**Directions for this task:**
Scan the entries and tally the lines that include the string "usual". Reply with the figure alone.

---- Records shown

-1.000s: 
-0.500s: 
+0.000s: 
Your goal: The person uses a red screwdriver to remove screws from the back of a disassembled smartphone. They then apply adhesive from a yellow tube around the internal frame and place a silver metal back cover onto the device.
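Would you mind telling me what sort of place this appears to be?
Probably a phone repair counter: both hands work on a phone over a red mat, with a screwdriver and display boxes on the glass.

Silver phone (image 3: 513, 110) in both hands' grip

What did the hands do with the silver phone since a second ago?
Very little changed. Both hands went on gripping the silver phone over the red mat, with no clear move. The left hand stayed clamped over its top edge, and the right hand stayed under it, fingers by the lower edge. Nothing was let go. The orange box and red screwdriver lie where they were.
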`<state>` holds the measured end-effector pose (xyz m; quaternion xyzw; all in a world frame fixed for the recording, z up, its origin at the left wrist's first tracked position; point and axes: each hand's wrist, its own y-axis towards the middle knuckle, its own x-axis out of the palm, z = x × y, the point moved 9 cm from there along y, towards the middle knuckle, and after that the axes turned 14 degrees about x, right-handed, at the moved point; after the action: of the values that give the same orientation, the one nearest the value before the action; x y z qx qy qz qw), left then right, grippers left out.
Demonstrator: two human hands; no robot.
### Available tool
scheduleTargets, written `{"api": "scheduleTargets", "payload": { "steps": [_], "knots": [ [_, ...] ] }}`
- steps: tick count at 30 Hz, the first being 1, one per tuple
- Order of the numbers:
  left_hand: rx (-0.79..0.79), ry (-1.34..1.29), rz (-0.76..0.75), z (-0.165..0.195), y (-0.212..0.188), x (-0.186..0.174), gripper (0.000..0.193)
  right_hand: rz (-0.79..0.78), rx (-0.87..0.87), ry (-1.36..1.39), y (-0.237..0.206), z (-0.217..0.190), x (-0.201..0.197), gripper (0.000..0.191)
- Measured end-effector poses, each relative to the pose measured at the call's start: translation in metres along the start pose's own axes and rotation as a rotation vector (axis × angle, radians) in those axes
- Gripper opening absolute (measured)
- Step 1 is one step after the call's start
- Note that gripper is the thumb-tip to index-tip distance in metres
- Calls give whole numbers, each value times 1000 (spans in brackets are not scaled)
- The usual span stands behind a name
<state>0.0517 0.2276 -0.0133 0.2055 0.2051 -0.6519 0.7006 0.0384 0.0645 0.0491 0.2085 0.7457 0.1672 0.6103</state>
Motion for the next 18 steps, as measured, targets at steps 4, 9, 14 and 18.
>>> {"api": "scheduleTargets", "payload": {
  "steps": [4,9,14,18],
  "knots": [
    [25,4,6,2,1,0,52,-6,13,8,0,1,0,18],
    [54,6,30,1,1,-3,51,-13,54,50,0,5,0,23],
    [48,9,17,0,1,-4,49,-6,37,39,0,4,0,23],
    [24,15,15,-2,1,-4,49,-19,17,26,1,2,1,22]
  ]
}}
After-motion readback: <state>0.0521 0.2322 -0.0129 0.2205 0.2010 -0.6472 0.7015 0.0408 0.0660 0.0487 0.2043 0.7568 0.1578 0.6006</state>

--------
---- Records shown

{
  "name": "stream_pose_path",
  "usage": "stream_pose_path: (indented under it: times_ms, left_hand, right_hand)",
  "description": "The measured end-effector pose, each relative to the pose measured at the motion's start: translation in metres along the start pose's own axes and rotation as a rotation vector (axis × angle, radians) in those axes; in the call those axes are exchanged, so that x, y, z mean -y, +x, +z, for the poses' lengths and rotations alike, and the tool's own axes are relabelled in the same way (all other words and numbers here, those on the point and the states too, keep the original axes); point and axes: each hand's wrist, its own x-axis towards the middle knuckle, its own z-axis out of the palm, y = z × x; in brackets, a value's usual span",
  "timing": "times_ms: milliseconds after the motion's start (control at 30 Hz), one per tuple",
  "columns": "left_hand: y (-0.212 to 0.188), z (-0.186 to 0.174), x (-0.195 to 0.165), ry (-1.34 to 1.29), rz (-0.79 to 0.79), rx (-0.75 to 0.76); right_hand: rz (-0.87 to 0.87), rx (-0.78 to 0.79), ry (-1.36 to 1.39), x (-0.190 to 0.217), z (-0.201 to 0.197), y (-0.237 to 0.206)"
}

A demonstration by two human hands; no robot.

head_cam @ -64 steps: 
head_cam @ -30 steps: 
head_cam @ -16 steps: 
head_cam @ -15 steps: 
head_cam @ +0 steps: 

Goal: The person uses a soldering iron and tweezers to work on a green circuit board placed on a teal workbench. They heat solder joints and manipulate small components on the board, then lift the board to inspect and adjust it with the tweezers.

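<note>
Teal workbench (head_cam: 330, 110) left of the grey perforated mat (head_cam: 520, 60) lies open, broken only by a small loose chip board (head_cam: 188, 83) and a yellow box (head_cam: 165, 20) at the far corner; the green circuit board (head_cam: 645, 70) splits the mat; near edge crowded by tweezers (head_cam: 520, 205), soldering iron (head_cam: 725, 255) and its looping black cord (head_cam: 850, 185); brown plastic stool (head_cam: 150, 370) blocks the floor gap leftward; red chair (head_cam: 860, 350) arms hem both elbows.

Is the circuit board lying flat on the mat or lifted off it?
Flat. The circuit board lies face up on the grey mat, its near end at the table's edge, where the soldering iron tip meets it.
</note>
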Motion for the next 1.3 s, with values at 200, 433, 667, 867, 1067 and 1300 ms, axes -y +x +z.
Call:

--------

**Exercise response:**
2